**Work instruction**.
Once you have read the data below, write it all out exactly.

**Dataset excerpt**.
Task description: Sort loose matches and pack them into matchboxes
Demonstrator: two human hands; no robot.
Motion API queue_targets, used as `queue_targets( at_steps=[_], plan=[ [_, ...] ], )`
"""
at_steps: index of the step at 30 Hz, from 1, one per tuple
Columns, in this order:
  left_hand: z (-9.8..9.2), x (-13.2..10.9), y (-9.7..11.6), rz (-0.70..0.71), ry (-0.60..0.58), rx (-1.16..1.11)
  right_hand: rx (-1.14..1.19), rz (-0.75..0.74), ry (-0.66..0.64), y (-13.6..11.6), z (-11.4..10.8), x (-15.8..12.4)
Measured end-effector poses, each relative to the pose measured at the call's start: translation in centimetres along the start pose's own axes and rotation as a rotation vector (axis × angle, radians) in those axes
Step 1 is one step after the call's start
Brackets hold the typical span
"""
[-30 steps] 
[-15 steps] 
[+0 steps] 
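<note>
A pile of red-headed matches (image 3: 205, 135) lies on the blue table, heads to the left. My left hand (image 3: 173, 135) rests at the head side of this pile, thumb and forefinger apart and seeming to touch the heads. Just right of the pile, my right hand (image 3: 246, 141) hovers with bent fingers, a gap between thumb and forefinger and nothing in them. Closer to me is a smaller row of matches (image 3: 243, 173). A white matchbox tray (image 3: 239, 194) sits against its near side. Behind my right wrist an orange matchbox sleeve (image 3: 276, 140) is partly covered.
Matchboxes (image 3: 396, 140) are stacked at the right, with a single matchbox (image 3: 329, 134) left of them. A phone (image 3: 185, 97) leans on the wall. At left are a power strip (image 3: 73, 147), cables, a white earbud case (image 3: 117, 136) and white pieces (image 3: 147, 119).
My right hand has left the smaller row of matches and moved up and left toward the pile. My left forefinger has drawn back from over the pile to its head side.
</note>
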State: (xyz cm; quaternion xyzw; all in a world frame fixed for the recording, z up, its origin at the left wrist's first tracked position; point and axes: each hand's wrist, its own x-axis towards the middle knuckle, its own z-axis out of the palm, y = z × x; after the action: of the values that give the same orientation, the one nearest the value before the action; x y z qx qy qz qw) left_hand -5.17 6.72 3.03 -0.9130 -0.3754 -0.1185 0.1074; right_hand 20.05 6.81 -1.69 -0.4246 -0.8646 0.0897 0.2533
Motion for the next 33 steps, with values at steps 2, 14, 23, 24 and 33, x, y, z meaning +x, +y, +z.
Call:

**Response area**.
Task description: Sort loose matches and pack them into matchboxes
Demonstrator: two human hands; no robot.
Motion API queue_targets, used as `queue_targets( at_steps=[_], plan=[ [_, ...] ], )`
"""
at_steps: index of the step at 30 Hz, from 1, one per tuple
Columns, in this order:
  left_hand: z (-9.8..9.2), x (-13.2..10.9), y (-9.7..11.6), rz (-0.70..0.71), ry (-0.60..0.58), rx (-1.16..1.11)
  right_hand: rx (-1.14..1.19), rz (-0.75..0.74), ry (-0.66..0.64), y (-13.6..11.6), z (-11.4..10.8), x (-15.8..12.4)
Measured end-effector poses, each relative to the pose measured at the call's start: translation in centimetres along the start pose's own axes and rotation as a rotation vector (axis × angle, radians) in those axes
Step 1 is one step after the call's start
Brackets hold the typical span
"""
[-30 steps] 
[-15 steps] 
[+0 steps] 
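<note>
A pile of red-headed matches (image 3: 205, 135) lies on the blue table, heads to the left. My left hand (image 3: 173, 135) rests at the head side of this pile, thumb and forefinger apart and seeming to touch the heads. Just right of the pile, my right hand (image 3: 246, 141) hovers with bent fingers, a gap between thumb and forefinger and nothing in them. Closer to me is a smaller row of matches (image 3: 243, 173). A white matchbox tray (image 3: 239, 194) sits against its near side. Behind my right wrist an orange matchbox sleeve (image 3: 276, 140) is partly covered.
Matchboxes (image 3: 396, 140) are stacked at the right, with a single matchbox (image 3: 329, 134) left of them. A phone (image 3: 185, 97) leans on the wall. At left are a power strip (image 3: 73, 147), cables, a white earbud case (image 3: 117, 136) and white pieces (image 3: 147, 119).
My right hand has left the smaller row of matches and moved up and left toward the pile. My left forefinger has drawn back from over the pile to its head side.
</note>
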State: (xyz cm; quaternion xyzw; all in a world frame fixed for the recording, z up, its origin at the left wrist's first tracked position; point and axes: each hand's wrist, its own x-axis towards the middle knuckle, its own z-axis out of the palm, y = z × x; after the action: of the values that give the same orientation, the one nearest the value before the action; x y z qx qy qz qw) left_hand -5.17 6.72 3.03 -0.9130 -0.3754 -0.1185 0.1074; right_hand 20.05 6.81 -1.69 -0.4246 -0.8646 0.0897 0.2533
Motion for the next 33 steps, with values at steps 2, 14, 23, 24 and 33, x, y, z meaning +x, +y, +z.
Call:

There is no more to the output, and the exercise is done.